And you bastards complained and complained about all the movies we didn’t put on the list.

So in the spirit of – not the season – but of you being totally unpleasable, we return to our semi-regular Watch This feature with more of the holiday movies Adam and I both love.

And, hopefully, your cold, black hearts will be sated with our choices this year.

Once again, to keep things festive, Scott’s comments will be in Rudolph red, and Adam’s will be in Grinchy green.

Trading Places (1983)

Starring: Dan Aykroyd, Eddie Murphy, Ralph Bellamy, Don Ameche, Denholm Elliott, Jamie Lee Curtis

It’s been a while since I’ve seen Trading Places, but I remember it being quite a good movie. Essentially the plot revolves around the Duke brothers, a pair of rich stock traders, making a bet about “nature versus nurture.” They decide to see what happens if change the social circumstances of snooty, upper-class employee Louis Winthorpe III, with down-on-his-luck con man Billy Ray Valentine.

What ensues is a hilarious – and at times heartbreaking – look at one man’s descent into utter destitution, and one man’s rise to glory.

Is this a Christmas movie? Yes. Christmas does play an important role in the story, and if anything, the fact that it takes place over the holidays only makes what the Duke brothers do to Winthorpe and Valentine even more cruel and callous.

Trading Places is absolutely worth checking out if you’ve never seen it. It’s a modern retelling of The Prince and the Pauper with a fun twist.

Ah yes, the Duke brothers. Wealthy dudes who place a $1-bet that essentially ruins Dan Aykroyd’s life. Since that time, of course, Aykroyd’s done much of that job on his own, voicing Yogi Bear in the upcoming motion picture, and releasing his own vodka that includes a fashionable skull-shaped container that agencies like the LCBO refuse to carry.

But I digress, because regardless of Aykroyd’s recent real-life fall from grace — or slightly latter and below-latter shift downwards from grace — Trading Places is one of those classic 1980s comedies with just the right tinge of Christmas to it.

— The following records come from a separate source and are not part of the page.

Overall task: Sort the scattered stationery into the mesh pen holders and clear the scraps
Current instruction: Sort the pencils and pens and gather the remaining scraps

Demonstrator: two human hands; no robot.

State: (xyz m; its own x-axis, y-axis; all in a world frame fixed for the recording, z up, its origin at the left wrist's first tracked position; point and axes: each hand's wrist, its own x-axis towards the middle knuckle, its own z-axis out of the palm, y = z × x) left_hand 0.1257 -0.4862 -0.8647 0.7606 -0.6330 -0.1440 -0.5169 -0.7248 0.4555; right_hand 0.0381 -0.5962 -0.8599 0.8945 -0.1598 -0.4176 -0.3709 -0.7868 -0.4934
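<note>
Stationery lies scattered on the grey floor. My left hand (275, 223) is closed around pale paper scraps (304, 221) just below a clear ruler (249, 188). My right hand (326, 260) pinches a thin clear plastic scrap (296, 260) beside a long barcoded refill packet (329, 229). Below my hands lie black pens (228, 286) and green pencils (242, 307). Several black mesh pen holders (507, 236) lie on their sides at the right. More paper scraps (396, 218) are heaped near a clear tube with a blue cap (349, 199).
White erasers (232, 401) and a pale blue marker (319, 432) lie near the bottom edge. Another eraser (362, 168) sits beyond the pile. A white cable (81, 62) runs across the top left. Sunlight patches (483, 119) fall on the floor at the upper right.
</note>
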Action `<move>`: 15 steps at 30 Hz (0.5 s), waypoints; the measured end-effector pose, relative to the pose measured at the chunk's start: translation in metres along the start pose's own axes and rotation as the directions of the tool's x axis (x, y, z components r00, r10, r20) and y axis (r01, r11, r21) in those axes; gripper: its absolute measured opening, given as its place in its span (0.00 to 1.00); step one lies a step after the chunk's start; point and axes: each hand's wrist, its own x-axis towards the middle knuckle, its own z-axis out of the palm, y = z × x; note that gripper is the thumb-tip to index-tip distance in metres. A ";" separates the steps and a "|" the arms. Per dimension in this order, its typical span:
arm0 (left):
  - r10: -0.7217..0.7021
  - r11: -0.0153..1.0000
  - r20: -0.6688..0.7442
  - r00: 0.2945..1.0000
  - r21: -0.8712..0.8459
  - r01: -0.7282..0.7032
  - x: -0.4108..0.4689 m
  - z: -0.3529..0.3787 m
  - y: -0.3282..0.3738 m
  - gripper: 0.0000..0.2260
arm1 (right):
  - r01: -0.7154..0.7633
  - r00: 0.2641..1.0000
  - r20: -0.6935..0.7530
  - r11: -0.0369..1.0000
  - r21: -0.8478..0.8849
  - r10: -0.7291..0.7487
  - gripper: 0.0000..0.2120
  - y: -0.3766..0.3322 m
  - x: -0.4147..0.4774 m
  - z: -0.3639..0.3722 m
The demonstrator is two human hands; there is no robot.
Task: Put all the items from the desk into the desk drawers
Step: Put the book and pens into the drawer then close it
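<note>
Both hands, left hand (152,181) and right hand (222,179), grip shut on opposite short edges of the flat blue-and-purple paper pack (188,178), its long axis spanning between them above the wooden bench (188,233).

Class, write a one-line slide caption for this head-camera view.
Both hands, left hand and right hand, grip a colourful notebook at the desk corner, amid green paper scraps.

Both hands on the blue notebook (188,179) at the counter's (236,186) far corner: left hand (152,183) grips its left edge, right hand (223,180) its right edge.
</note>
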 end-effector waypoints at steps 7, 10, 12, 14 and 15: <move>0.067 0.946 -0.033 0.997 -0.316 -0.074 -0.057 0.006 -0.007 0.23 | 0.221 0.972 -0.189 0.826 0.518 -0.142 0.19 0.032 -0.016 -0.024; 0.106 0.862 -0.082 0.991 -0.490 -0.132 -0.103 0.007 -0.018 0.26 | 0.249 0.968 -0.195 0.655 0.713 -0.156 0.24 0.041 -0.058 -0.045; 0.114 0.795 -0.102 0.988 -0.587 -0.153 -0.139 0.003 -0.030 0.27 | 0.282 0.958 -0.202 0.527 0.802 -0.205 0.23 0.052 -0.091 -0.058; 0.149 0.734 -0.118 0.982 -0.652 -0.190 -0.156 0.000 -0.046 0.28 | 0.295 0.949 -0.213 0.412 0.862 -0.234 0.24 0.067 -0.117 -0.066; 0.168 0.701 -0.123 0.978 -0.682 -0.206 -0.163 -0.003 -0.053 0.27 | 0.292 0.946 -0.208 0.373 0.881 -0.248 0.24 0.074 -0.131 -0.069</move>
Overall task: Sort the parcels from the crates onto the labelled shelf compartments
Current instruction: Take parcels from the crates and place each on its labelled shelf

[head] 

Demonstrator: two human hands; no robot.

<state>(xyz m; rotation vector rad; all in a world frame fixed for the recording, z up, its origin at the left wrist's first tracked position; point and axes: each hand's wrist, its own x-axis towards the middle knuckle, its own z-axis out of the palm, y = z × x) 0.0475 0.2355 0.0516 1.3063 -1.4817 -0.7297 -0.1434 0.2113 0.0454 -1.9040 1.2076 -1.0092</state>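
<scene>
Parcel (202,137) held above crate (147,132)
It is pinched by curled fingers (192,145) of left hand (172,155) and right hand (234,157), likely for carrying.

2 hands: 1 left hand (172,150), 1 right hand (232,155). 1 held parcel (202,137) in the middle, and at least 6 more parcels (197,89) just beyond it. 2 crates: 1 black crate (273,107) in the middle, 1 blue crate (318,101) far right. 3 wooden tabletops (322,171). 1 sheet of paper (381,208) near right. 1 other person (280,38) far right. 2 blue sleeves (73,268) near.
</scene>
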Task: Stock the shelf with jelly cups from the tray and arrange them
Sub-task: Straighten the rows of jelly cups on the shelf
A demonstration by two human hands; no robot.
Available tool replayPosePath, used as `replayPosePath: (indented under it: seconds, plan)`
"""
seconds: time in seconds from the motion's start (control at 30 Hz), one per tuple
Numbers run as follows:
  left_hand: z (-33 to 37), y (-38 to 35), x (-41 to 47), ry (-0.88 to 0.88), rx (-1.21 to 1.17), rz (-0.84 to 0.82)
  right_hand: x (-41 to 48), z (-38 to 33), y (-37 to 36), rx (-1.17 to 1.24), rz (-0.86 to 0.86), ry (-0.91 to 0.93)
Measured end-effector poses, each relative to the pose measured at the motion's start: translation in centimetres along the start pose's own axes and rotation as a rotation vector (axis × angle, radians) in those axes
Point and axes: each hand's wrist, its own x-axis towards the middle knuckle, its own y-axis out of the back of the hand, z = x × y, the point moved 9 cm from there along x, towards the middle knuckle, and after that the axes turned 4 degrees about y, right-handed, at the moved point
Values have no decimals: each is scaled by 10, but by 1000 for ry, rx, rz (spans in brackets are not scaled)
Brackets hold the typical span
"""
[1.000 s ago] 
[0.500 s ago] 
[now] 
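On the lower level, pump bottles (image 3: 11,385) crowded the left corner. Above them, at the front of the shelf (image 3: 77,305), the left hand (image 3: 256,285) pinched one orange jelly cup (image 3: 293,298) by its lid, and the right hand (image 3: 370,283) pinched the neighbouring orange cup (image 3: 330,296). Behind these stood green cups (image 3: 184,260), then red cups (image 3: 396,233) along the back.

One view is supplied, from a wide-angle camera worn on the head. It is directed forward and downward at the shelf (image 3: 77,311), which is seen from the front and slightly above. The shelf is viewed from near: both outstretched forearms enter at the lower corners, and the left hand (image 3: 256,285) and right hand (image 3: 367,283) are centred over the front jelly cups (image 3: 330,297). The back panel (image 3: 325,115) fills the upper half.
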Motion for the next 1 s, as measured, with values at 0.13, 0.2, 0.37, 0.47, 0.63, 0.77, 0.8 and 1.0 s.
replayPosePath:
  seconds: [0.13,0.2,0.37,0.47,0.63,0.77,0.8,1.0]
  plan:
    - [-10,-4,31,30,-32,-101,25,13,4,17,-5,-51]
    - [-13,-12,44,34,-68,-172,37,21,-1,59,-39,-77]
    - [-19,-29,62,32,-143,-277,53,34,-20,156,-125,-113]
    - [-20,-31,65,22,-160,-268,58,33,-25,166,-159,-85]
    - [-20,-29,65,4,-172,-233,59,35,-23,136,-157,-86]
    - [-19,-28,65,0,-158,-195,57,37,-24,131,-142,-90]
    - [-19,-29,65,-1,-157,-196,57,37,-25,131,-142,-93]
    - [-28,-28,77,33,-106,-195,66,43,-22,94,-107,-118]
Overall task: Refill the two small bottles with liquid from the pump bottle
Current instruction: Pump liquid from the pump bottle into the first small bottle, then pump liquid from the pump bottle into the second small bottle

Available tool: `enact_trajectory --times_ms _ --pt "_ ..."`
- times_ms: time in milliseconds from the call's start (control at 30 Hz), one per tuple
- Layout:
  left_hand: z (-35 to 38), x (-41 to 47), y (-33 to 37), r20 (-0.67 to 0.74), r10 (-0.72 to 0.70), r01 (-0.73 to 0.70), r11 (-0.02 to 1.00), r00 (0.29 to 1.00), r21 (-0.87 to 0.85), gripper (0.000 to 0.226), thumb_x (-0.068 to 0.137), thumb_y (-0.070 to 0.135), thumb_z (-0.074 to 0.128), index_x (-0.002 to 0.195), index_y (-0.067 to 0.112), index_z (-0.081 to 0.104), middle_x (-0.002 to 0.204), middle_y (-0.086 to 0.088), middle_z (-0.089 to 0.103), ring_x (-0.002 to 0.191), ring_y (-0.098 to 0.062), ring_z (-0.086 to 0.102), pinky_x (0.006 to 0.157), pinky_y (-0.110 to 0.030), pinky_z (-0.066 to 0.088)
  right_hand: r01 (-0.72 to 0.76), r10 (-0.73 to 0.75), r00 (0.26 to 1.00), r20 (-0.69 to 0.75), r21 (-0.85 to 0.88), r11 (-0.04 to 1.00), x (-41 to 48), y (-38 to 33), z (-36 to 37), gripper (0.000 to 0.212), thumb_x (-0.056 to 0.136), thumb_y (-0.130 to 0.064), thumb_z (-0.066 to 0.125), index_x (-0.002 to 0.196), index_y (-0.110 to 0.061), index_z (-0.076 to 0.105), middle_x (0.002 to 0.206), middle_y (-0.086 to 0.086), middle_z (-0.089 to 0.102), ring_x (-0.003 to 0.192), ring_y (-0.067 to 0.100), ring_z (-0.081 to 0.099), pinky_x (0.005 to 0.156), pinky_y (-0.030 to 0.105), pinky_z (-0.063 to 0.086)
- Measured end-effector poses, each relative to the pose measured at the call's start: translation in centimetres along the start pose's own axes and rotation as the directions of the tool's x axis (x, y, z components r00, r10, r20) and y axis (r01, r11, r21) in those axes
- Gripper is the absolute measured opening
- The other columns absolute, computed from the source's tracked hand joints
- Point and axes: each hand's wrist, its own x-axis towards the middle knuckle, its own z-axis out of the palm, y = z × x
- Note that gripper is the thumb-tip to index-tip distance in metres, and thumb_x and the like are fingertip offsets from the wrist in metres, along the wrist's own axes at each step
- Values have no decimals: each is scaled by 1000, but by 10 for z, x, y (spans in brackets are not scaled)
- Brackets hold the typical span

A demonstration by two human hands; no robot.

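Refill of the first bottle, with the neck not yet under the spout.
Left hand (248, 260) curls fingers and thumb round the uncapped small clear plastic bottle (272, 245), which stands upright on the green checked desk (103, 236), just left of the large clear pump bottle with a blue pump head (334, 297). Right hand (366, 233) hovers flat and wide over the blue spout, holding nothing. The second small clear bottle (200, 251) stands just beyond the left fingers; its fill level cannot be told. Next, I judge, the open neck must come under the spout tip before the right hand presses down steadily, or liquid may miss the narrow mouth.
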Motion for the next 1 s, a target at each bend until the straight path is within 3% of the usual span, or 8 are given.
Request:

And besides, Eddie Murphy’s at his best when he’s basically playing himself, NOT wearing a fat suit and NOT acting in a film with animal- and child-protagonists.

Gremlins (1984)

Starring: Hoyt Axton, Zach Galligan, Phoebe Cates, Frances Lee McCain, Corey Feldman

Rule number one, don’t expose it to bright light. Rule number two, don’t get it wet. Rule number three, don’t feed it after midnight. These are the three rules Rand Peltzer is given when he buys a Mogwai he names “Gizmo” – and then gives the furry critter to his son as a Christmas present.

And there wouldn’t be a story if all three of those rules weren’t broken in short order.

It turns out when you get Gizmo wet, he reproduces. If a Mogwai eats after midnight, he’ll turn into a hideous creature dubbed a “Gremlin.” And sunlight, of course, can kill them.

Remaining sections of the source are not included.